● Task item:
Find the line in the data below that contains "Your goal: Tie". Return that line and all the lines after it, unchanged.

● Provided material:

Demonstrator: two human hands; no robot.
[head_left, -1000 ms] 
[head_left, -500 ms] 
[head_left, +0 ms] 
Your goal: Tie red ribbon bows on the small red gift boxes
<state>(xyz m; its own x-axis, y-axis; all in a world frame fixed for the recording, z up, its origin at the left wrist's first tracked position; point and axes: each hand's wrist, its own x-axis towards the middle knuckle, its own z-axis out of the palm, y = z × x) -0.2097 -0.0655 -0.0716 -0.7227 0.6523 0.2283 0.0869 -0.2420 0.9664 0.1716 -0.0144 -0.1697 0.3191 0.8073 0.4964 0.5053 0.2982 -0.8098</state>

● Written response:
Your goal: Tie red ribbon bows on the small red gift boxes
<state>(xyz m; its own x-axis, y-axis; all in a world frame fixed for the recording, z up, its origin at the left wrist's first tracked position; point and axes: each hand's wrist, its own x-axis towards the middle knuckle, its own z-axis out of the palm, y = z × x) -0.2097 -0.0655 -0.0716 -0.7227 0.6523 0.2283 0.0869 -0.2420 0.9664 0.1716 -0.0144 -0.1697 0.3191 0.8073 0.4964 0.5053 0.2982 -0.8098</state>

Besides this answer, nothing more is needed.